Chronic morphine consumption (along with its tolerance and dependence) has been shown to increase the activity of dopaminergic and glutaminergic systems and production of pro-inflammatory mediators , and products from derived cyclooxygenase activity. This is probably one of the mechanisms of morphine dependency. Silymarin probably reduce morphine withdrawal syndrome due to its inhibitory effect on glial cell production and cyclooxygenase prouducts. Aim: The aim of this dissertation was to evaluate the effect of Silymarin in preventing the development of dependence and reducing the withdrawal symptoms of morphine and elevate oxidative stress parameteres in male rats Method : Experiments were conducted on male rats weighing 225-275 g. For induction of dependence, a 11-day subcutaneous injection of morphine once a day was used, and the injection of naloxone )4 mg / kg, i.p. (was performed on the 11th day and symptoms of withdrawal syndrome were recorded for 30 minutes. In groups treated with Silymarin was injected in three doses (25,50,100 mg / kg, i.p. ) one hour after morning injection of morphine for 10 days.
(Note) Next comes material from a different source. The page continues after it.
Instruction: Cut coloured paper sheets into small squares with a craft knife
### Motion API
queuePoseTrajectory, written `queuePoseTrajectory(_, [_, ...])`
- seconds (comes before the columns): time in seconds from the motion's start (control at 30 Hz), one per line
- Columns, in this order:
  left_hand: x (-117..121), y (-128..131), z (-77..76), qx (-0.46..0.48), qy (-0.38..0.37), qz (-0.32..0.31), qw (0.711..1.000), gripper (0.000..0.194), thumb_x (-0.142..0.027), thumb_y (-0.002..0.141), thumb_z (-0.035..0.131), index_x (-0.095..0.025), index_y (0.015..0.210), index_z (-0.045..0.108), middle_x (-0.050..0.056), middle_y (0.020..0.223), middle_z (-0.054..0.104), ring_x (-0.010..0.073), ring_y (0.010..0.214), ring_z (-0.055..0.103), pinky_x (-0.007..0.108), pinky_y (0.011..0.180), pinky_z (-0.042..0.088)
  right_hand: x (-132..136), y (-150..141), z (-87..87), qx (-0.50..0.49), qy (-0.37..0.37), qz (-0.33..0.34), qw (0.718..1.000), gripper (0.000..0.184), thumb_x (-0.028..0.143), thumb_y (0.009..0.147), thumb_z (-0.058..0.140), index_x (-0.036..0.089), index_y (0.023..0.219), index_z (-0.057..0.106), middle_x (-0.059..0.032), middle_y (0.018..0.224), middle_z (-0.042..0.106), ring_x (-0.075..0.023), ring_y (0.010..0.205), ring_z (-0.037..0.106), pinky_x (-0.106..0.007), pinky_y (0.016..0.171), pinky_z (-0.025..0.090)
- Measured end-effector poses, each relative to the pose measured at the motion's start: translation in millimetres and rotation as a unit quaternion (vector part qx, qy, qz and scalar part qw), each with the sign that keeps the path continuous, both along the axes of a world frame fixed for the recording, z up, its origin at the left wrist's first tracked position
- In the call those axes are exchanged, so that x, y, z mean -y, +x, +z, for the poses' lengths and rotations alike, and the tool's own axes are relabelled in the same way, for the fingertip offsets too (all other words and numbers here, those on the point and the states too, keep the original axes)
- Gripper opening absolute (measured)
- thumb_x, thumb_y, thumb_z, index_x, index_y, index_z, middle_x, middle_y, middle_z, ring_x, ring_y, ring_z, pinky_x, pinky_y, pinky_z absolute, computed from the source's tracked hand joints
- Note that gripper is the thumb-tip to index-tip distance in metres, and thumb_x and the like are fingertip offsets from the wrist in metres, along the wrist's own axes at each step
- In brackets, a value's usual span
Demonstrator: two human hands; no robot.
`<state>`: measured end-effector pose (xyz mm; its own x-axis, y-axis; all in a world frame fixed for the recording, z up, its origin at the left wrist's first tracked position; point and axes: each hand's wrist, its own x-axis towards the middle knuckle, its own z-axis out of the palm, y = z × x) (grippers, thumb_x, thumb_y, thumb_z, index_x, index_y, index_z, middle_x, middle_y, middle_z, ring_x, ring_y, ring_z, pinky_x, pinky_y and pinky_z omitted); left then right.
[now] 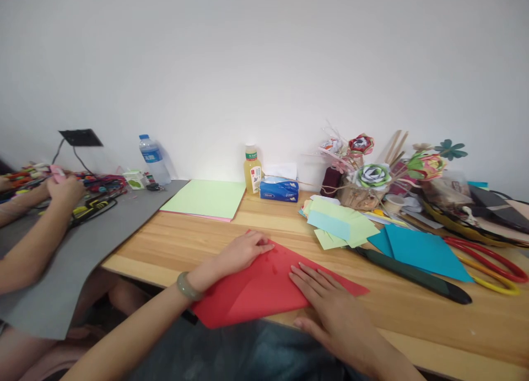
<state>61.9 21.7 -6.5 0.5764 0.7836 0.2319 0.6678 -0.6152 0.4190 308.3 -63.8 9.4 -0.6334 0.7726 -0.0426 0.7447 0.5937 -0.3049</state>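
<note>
The wooden tabletop spreads beneath and beyond both hands, its near edge running under the wrists. To the left of the left hand, a grey mat covers part of it and droops over the near edge. The red paper lies directly under the two hands, one corner reaching past the tabletop's near edge below the left wrist, and a slanting line crosses its surface. The right hand is spread wide, its long fingers flat on the paper's right part and its thumb held apart near the closer edge. The left hand is narrow, fingers bent at the paper's far edge; whether they pinch it cannot be told. To the right of the right hand lie teal sheets, with a long dark green tool just on their near side. Beyond the left hand, toward its left, sits a stack of pale green sheets. Pale green slips overlap past the right hand's fingertips. Straight beyond the left hand stand a blue tissue pack and, beside it, a bottle of yellow drink. A greenish bangle circles the left wrist.
</note>
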Motion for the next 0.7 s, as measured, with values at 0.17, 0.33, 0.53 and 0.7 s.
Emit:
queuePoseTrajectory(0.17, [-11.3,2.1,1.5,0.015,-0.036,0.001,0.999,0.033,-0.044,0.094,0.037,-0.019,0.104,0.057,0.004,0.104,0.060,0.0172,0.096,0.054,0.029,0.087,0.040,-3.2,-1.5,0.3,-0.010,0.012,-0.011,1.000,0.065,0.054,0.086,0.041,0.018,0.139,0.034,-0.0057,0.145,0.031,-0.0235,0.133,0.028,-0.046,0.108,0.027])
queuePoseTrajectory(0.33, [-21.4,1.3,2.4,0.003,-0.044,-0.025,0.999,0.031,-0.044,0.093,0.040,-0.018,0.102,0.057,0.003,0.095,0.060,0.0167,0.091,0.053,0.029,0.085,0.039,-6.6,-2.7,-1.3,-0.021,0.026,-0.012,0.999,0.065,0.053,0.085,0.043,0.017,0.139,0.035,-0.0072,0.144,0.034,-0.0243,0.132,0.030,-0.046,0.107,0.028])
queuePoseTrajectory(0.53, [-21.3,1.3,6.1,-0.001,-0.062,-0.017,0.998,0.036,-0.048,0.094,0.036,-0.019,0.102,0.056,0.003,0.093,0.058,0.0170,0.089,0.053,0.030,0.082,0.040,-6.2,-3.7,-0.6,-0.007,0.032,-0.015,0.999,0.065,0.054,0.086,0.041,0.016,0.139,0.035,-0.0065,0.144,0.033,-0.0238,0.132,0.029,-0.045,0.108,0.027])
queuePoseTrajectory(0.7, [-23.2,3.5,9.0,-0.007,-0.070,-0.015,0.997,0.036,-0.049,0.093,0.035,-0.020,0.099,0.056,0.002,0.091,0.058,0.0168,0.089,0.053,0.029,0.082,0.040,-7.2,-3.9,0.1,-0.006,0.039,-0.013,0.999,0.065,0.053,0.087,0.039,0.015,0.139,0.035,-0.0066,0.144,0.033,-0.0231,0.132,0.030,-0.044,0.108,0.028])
Naloxone (4mg / kg, i.p.) was injected on day 11 and the signs of withdrawal syndrome were recorded for 30 minutes and taking blood samples to check the serum level of enzymes, the results were recorded and analyzed Results : Intraperitoneal injection of Silymarin at a dose of 50,100 mg/kg significantly (p <0.001,p<0.01) reduced the total morphine withdrawal syndrome in male rats compared to the morphine received group.Also the antioxidant effect of silymarin increased as observed between all three doses , and the dose of 100 mg / kg was indicated the most antioxidant effect (p< 0.001). Conclusion: The results showed that Silymarin had beneficial effects in reducing symptoms of morphine withdrawal and has been shown correction in stress oxidative parameteres level.